Les autoportraits de
Rembrandt sont peints comme s’il avait écrit sa propre biographie. Autant d’étapes
dans l’existence, de la jeunesse quand il apparaît les cheveux ébouriffés en arrière-plan
dans une Scène d’histoire (huile sur
bois, 1626) à la maturité, quand il se représente devant la glace, les cheveux
également un peu en désordre, mais « sérieux, concentré » (plume,
lavis brun, traces de gouache blanche, 1636). Autre recherche, nouvelle
approche du moi et de la lumière, ce que toute sa vie il a cherché à rendre
dans ses effets les plus inaccessibles. « La lumière, le tourment de toute
ma vie » aurait-il dit.

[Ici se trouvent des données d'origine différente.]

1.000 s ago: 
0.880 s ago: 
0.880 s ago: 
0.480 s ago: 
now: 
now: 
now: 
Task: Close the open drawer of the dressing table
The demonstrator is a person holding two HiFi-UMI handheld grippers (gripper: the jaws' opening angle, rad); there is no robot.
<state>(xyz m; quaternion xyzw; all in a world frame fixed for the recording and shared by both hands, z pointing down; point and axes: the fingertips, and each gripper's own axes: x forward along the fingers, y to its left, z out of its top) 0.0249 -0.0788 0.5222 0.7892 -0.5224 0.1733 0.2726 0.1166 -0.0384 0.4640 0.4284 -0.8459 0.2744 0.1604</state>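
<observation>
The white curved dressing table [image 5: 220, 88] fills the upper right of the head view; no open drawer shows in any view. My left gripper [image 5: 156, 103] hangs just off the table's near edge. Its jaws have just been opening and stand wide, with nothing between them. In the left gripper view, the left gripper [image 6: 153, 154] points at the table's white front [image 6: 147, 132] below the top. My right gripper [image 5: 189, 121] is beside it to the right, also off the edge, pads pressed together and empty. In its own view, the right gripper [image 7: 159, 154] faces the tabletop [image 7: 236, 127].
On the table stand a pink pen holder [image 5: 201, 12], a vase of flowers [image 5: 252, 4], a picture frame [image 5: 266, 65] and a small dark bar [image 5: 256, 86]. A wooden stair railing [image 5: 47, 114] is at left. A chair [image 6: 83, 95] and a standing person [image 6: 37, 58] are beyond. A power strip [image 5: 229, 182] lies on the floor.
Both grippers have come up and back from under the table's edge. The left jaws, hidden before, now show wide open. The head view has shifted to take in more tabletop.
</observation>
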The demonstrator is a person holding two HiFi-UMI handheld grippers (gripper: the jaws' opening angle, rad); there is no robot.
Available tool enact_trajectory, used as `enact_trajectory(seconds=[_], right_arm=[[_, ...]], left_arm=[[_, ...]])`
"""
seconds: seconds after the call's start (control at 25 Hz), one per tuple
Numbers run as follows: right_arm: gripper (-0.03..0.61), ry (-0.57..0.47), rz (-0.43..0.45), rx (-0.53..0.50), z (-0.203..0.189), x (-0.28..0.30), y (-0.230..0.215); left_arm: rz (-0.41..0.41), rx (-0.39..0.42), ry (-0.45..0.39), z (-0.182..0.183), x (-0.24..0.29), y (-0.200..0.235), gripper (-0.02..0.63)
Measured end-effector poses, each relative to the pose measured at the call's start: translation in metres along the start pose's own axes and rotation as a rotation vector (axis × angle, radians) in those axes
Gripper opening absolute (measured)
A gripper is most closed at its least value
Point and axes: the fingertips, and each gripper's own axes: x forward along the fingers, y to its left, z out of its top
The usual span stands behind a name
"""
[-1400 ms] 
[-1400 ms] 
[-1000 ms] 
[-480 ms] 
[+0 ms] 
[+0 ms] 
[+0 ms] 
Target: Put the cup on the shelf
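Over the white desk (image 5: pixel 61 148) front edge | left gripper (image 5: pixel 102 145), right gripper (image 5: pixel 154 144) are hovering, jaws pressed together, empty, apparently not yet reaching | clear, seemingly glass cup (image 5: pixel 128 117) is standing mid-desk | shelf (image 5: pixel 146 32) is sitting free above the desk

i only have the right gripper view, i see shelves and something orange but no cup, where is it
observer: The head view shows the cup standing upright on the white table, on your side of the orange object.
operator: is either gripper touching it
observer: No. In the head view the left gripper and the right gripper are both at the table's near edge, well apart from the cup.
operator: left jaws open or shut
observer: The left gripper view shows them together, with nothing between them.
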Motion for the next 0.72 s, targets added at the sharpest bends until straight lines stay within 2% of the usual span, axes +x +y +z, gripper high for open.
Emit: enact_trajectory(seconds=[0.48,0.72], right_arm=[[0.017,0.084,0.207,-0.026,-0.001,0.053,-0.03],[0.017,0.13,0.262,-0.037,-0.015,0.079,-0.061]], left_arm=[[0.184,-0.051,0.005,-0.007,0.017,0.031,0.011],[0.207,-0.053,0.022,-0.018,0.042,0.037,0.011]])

Coiffé de sa toque, une écharpe autour du cou, sur
une eau-forte de 1633, il s’enveloppe de ses jeux complexes, de ses contrastes
qui donnent aux petits détails relief et profondeur. Venue d’un point lointain
à droite, hors du cadre, tombant à l’oblique et passant ici du nez à la joue
puis à l’épaule, cette lumière devient aussi la source surnaturelle de la révélation
du Christ aux disciples.
Chaque œuvre mérite
d’être observée longtemps et les commentaires qui sont faits par les éminents
spécialistes du peintre permettent de mieux en comprendre la portée. Peter
Schatborn souligne par exemple combien Rembrandt sait capter l’instantané d’une
attitude (La Marchande ce crêpes), le
poids du bébé divin devant qui se prosterne un Roi mage ou l’humidité qui règne
au-dessus d’une rivière (Cours d’eau aux
rives boisées). Emmanuel Starcky de son côté met en valeur la somptuosité
de la matière et la virtuosité du pinceau, décrivant notamment le visage aux
traits lourds qui émerge d’une collerette impeccablement blanche, finement
ondulée, peut-être en lin et tuyautée au fer selon la mode du moment,
identifiant le statut bourgeois de Haesje van Cleyburgh, une tête exécutée dans
un réalisme sans concession. Devant chaque œuvre, c’est à un temps de
méditation que nous sommes invités !
Dominique
Vergnon
*Elie Faure
Sous la direction de
Peter Schatborn, Emmanuel Starcky et Pierre Curie, Rembrandt intime, Culturespaces - Fonds Mercator, 192 pages, 100
illustrations, 28x24 cm, 39,95 euros.